Wow...if I could walk out of the hospital or ER or even the doctor's office without having to pay a dime or worry about bills, that would be more wonderful than I can even describe. Paying the equivalent in U.S. currency of $10-$12 for any prescription would be wonderful. Right now, I never know how much a prescription will be. If a generic is available, it's usually $10 with my insurance, but if not, it can be anywhere from $20 on up into the hundreds. I just recently had to switch contraceptive pill brands because what my OB/GYN had me on, even with insurance, was costing me $44 a month! My insurance has also now instituted a policy that at the beginning of the calendar year, EACH family member has to meet a $50 out of pocket cost before they'll start covering their share of prescriptions. It's outrageous!

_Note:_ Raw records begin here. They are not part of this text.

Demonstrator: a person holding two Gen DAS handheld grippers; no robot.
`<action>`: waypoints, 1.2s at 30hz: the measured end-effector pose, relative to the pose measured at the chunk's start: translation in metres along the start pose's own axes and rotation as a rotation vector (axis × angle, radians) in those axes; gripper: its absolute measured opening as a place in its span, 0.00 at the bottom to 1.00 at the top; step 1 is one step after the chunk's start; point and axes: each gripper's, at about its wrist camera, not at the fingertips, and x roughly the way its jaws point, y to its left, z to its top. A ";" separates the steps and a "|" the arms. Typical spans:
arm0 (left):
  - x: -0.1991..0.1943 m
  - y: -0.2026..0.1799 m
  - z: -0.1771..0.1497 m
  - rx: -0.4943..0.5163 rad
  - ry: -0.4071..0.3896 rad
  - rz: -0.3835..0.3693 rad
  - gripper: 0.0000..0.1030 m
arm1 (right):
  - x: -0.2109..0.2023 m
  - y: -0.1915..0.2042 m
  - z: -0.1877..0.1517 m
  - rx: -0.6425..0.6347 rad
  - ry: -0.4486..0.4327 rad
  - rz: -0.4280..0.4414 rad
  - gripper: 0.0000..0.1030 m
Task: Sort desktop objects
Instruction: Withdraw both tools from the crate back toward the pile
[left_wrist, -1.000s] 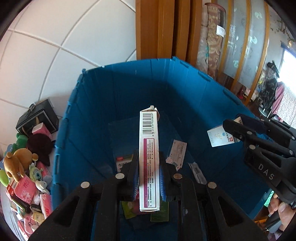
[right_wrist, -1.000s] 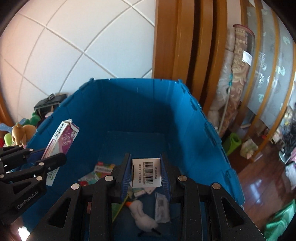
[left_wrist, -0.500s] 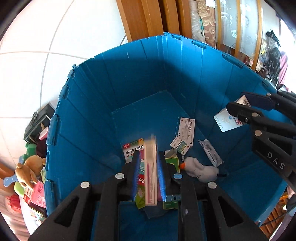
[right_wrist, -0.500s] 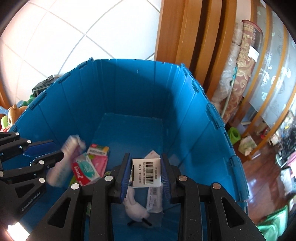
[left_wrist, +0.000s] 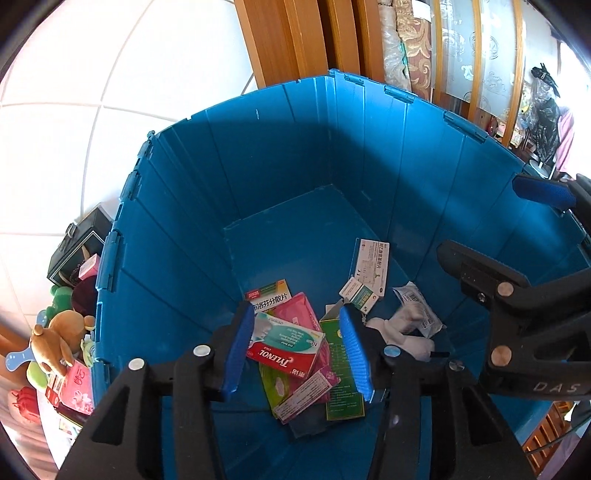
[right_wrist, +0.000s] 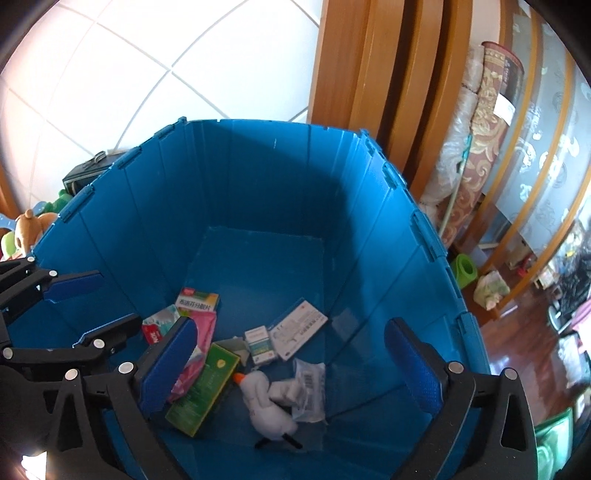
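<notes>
Boxes and packets lie jumbled in deep blue bin.

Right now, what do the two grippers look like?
Both are black plastic frames with silver rivets and blue ribbed pads. The left gripper carries white "GenRobot.AI" lettering, readable only in part here; the right gripper carries white "DAS" lettering. No cables or sleeves show.
</notes>
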 end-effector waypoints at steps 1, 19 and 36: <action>-0.001 0.000 0.000 -0.002 -0.003 -0.001 0.46 | 0.000 -0.001 0.000 0.005 0.000 0.007 1.00; -0.096 0.050 -0.041 -0.273 -0.344 0.141 0.49 | -0.012 -0.013 -0.006 0.071 -0.091 0.096 1.00; -0.164 0.199 -0.181 -0.639 -0.476 0.399 0.71 | -0.102 0.089 0.004 0.030 -0.485 0.373 1.00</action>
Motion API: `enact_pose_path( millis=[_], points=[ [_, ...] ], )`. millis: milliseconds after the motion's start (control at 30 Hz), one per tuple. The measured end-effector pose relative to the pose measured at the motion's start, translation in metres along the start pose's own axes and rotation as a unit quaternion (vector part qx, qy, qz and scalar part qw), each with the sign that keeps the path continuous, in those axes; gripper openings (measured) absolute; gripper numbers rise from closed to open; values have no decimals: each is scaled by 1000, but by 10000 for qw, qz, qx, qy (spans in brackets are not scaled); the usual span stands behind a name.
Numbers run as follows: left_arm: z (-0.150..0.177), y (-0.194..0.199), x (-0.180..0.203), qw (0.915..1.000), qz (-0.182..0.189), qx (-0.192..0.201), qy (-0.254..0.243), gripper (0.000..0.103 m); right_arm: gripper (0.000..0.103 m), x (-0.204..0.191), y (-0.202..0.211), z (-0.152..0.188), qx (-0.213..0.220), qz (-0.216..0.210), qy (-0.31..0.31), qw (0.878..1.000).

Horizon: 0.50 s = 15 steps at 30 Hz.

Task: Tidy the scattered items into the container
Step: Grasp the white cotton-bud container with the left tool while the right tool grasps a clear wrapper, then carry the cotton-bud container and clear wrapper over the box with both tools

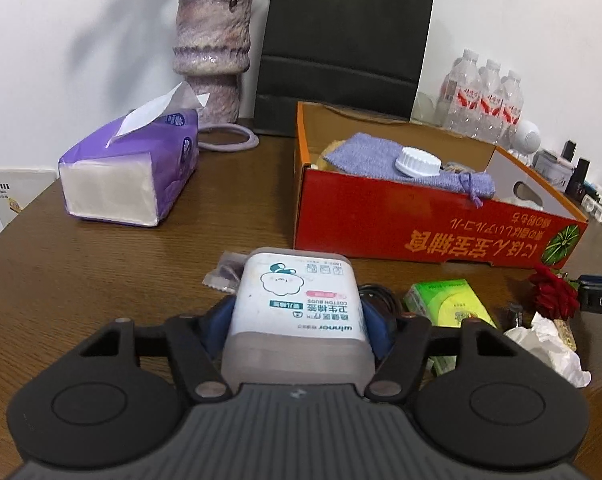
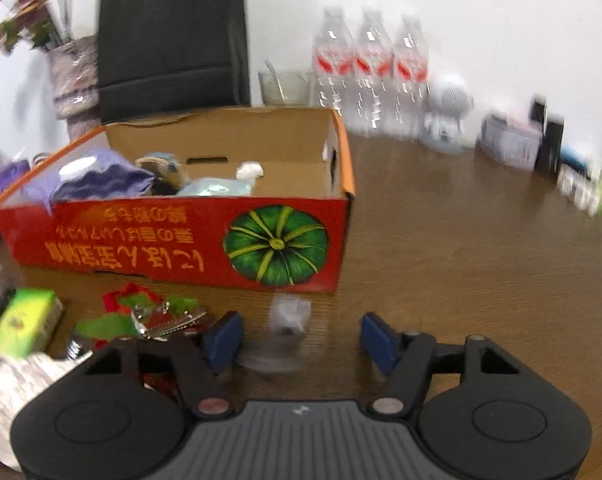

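My left gripper (image 1: 297, 316) is shut on a clear cotton-bud box (image 1: 297, 304) with a white label, held above the table in front of the red cardboard box (image 1: 421, 220). The red box (image 2: 173, 240) holds a purple pouch (image 1: 381, 160), a white cap (image 1: 417, 162) and other small items. My right gripper (image 2: 301, 338) is open and empty, low over the table, with a small clear packet (image 2: 289, 314) between its fingers. A green carton (image 1: 449, 304) (image 2: 25, 322), a red flower clip (image 2: 149, 312) (image 1: 553, 294) and crumpled white paper (image 1: 549, 344) lie scattered nearby.
A purple tissue pack (image 1: 129, 172) lies at left, a purple vase (image 1: 211, 52) and a black bag (image 1: 345, 48) behind. Water bottles (image 2: 369, 68) and small items (image 2: 513, 140) line the back right wall. A small wrapper (image 1: 223, 272) and a black cable (image 1: 381, 292) lie by the cotton-bud box.
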<state>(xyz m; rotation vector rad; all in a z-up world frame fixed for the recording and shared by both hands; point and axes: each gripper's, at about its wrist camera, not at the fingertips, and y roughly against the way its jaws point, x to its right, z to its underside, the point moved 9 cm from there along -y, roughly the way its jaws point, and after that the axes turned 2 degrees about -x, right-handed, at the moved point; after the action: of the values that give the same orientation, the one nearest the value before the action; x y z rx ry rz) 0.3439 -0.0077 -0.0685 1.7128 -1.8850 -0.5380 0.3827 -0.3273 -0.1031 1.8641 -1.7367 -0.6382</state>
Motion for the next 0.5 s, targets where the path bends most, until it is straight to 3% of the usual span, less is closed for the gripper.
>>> enact_pose_path(
  millis=[133,367,433,500],
  points=[
    [1,3,-1,9999,92,61,120,67,29,-7,6,3,29,-206,70,9998],
    [4,8,1,9998,117,127,142,67,27,-10,20,12,95,-305,100,9994],
    [2,11,2,9996,132,190,153,67,10,-9,24,11,161,-335,53,9993],
    [2,13,3,9995,136,238,137,67,7,-7,28,10,217,-351,6,9991]
  ],
)
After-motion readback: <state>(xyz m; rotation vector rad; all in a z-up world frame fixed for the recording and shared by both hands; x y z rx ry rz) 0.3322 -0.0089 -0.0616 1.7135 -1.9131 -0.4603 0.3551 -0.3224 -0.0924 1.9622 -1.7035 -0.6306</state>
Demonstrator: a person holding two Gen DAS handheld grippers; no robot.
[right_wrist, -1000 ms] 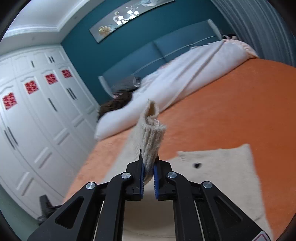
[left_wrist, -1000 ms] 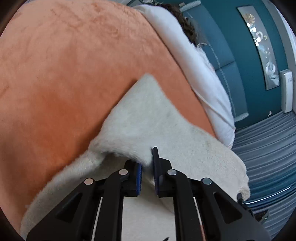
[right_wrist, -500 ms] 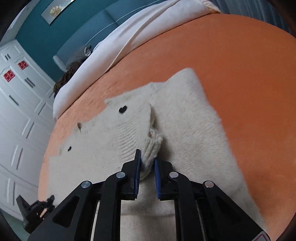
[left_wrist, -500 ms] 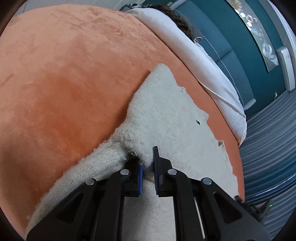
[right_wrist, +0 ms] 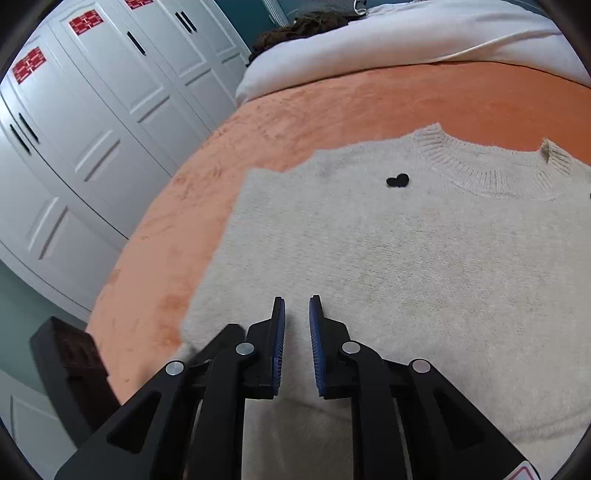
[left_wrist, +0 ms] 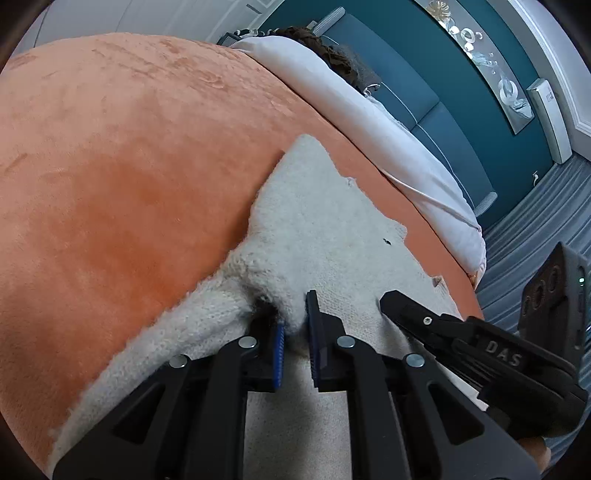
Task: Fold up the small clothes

The fringe right wingers keep harping on a govt. plan not giving people freedom to choose...but I don't have that freedom in reality now. We simply can't afford a family health insurance plan on our own even if it would be better than what we have. We are stuck with the plan my husband's employer has contracted with. And as far as supposed "rationing" being a happens now with insurance companies. Our insurance company has denied coverage on things before. They force us to go through a whole "approval" process to see certain specialists. Bureaucrats that are more concerned with their company's profits than they are with my family's health are making these decisions, not the doctors.

Our system is a farce. I support Obama's plan even if it is imperfect because we need something done, but I still won't be completely happy until the U.S. catches up with the rest of the world, silences the selfish, greedy idiots, and gets a national health care plan akin to Europe and Canada.

Sam said...

All I think about health care is politics. No wonder why it's one of the biggest expenses we have.